Author: Edymar Hurtado
Orderlies at Allegheny General Hospital in Pittsburgh can walk more than 10 miles a day, changing sheets and wheeling patients from room to room. Among them is an award-winning author from Venezuela. Despite publishing more than 20 books, Israel Centeno was forced to flee the oppressive government of his home.
Born in the Venezuelan capital of Caracas, Centeno published his first novel in 1992. “I took really seriously the job of a writer,” Caracas said. “I didn’t think of it as anything I could do besides my work, instead I really intended to write, publish and make my life always around the fact of being a writer (sic).”
Centeno worked as a Cultural Manager at the literacy-promoting Fundación El Libro, and continued his own projects. But soon he began to feel pressure under the regime of Hugo Chávez.
When Chávez was elected president in 1998, he and his revolutionary party began to attack all dissenting voices. Centeno started to drift from his original political ideology and toward social democracy, attracting judgment and threats.
In 2002 he published “La Conspiración,” a novel about an attack on the president made by circle of dissenters.
The president and his supporters perceived the book as a call to assassinate Chávez, and sent threatening letters to Centeno’s family and friends. Two years later, in a referendum to determine whether Chávez should be removed from office, Centeno maintained his opposition and endured many threats as a result.
Centeno was attacked on his way home a few days after the referendum vote. A man jumped on him and tried to stab him, cursing his opposition to the government.
“On that same day my mother got 80 phone calls from a hospital in which they said that they were going to cut off my head and put it in a bucket of shit,” he said.
Despite all this, Centeno felt that leaving was not an option. He made what happened to him public while presenting complaints to national and international organizations. As the political spectrum in Venezuela became more complex, threats increased. In 2009, after an attack to his car by a man in a motorbike, he finally decided to leave.
According to the U.S. Citizenship and Immigration Services, in March 2016 there were 1,345 requests for asylum from Venezuelans, a number surpassed only by China. Centeno is now part of this figure. He left with a tourist visa as a way to escape and start a new life.
After six months he applied for the City of Asylum Program, which protects writers, journalists and others from political persecution and danger in their home countries. Once accepted, he received an Extraordinary Ability or Achievement visa, a special visa given to remarkable or widely recognized artists, scientists, educators, businessmen and athletes.

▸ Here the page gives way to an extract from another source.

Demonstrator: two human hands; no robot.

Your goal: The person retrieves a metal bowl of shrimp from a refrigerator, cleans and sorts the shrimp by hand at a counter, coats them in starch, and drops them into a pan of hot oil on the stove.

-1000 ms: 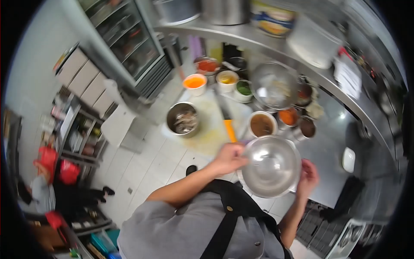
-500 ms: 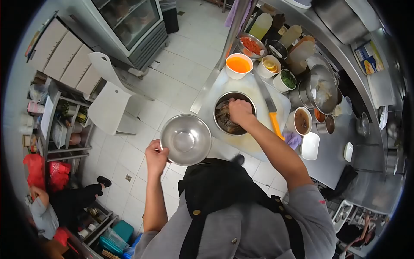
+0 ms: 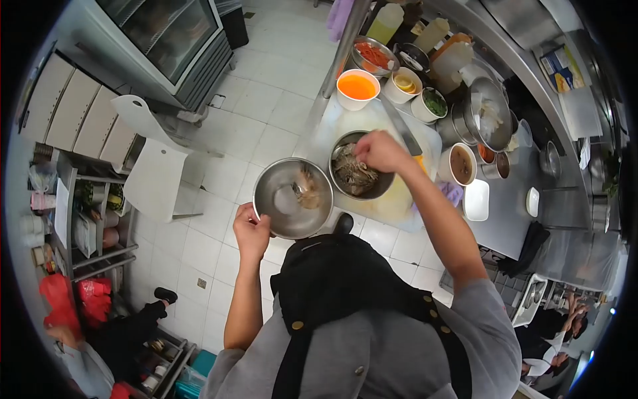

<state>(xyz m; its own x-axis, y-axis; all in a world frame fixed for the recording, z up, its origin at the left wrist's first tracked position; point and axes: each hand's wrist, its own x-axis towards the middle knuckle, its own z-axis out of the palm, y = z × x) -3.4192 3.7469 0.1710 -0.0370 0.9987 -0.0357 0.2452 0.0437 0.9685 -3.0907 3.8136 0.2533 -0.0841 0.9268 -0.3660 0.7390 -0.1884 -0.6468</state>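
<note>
My left hand grips the rim of a steel mixing bowl, tilted a little and held beside the cutting board. A few raw shrimp lie at the right side of its inside, slightly blurred. To the right, a deep steel pot on the board holds a heap of grey-brown raw shrimp. My right hand reaches over the pot's far rim, fingers curled together against the heap; what is between them is hidden. Behind that hand lies a knife with an orange handle, partly covered by my forearm.
On the white cutting board and counter stand a cup of orange liquid, a lemon cup, a herb cup, a carrot bowl and a brown-liquid tub. A white chair stands left. Other people are at both sides.
Shrimp now lie in the bowl, which was bare inside before. My left hand and the bowl have risen slightly in view. My right hand has shifted up and right, toward the pot's rim.
</note>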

He received a residence, a monthly stipend and insurance as well as assistance for scholarships for his daughters. Although these entitlements lasted just 2 years, he stills lives in the same house. “I could (have) finished some personal projects, several books, but then the real life knocks the door and say ‘hey, if you don’t work you don’t eat,’ so I had to look for a job here,” Centeno said.
Putting his passion aside, Centeno got a job at Allegheny General Hospital as an orderly. His wife works in the kitchen.
“This was weird for us at the beginning and it does not fill us with joy,” he said. “But we are taking the most positive side, that is to improve in English, immersion, establishing other networks. But I still see myself in a future giving classes. It’s a matter of persistence.”
Centeno says he suffers from post-traumatic stress disorder as a result of his experiences. While he misses Venezuela, he says that he does not see himself going back.
“I think about my country, I write about my country, I just do not believe it’s safe anymore,” he said. “I’d rather continue with my life here. But that does not mean I’m going to be completely separated from it: my stories will keep me tied to home.”